Elizabethan censorship John Stubbs hand

The late 16th and early 17th century was a dangerous age in which to be a writer in England.  There was no such thing as freedom of speech.  Those who wrote works that upset others (particularly if those others were powerful, or had powerful friends) could easily find themselves in prison, and worse. A famous example is that of John Stubbs, who in 1579, when Shakespeare was just 15, published his opinions about the Queen’s proposed marriage to the Duke of Anjou and Alençon in a pamphlet entitled The Discovery of a Gaping Gulf. In this pamphlet he argued that the queen, at forty-six, was too old to have children, making the marriage pointless.  The Queen was incensed and John Stubbs was arrested, along with his publisher William Page and his printer Hugh Singleton.  On 13 October all three were found guilty and were sentenced to have their hands cut off. Hugh Singleton, being very elderly, had his sentence rescinded but both John Stubbs and William Page had their right hands cut off in the market place in Westminster on 3 November. It took three blows to sever Stubbs’s hand.

If this penalty was particularly severe, it was nevertheless a strong indication that writing was a dangerous business.  Despite peddling fictions, the writers of plays were not exempt.  Though Shakespeare’s era has long been depicted as a Golden Age of wit and manners, writers of that era were living under a repressive regime.
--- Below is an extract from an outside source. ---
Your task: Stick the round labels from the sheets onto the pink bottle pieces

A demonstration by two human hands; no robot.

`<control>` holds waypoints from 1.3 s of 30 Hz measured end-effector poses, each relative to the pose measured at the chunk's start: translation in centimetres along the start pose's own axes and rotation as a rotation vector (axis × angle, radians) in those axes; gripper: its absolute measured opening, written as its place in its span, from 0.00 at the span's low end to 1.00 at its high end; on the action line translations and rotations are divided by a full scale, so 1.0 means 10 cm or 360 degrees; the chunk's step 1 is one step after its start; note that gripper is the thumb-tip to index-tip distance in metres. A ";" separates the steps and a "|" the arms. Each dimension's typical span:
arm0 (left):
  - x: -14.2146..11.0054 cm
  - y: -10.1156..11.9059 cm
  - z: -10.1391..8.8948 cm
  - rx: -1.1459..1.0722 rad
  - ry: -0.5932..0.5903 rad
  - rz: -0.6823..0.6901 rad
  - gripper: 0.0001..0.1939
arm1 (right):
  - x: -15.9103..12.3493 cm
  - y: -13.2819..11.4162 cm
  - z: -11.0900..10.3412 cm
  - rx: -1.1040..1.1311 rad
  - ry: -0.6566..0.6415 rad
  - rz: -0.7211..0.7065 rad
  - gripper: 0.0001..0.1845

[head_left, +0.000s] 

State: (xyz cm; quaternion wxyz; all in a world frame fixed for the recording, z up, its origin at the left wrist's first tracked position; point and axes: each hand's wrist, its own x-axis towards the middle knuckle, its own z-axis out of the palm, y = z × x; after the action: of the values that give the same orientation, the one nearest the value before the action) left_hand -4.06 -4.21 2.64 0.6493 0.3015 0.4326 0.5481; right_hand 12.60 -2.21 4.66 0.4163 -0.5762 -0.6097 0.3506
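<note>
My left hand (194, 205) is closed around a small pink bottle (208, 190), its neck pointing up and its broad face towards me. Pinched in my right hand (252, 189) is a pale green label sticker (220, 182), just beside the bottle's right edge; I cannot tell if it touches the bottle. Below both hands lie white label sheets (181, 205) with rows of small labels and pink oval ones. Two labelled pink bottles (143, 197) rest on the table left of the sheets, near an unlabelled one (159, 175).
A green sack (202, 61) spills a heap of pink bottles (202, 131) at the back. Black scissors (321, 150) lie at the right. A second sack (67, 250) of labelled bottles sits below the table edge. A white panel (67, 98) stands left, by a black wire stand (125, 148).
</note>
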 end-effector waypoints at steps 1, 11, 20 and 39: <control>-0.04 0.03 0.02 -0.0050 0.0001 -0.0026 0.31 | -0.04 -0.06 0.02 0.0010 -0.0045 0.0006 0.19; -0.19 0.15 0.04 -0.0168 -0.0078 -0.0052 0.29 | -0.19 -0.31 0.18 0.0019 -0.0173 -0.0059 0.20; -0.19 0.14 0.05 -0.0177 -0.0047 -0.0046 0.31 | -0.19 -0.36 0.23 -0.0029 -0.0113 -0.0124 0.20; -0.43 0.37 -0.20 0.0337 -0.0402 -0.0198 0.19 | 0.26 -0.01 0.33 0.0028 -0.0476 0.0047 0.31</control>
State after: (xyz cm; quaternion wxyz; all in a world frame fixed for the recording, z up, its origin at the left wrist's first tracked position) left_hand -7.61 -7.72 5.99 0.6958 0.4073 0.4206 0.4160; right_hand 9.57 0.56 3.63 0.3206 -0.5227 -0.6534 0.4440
Those in power were extremely conscious of the power of words to influence opinion and were paranoid about being criticised, mocked, or satirised. A number of the age’s most successful writers felt the sharp end of this particular stick.

Ben Jonson was arrested and imprisoned for a play he co-wrote with Thomas Nashe, The Isle of Dogs (1597). We have no idea why because all copies of the play have been destroyed. He was questioned by the Privy Council about his portrayal of political corruption in Sejanus (1603) and was imprisoned again, along with co-author George Chapman, for offending King James I with an anti-Scottish reference in Eastward Ho (1605).  The other author of Eastward Ho, John Marston, fled to escape imprisonment.  Ben Jonson reported later that they were threatened with having their noses and ears cut off.  Though in this case they were reprieved, physical punishments were a very real possibility.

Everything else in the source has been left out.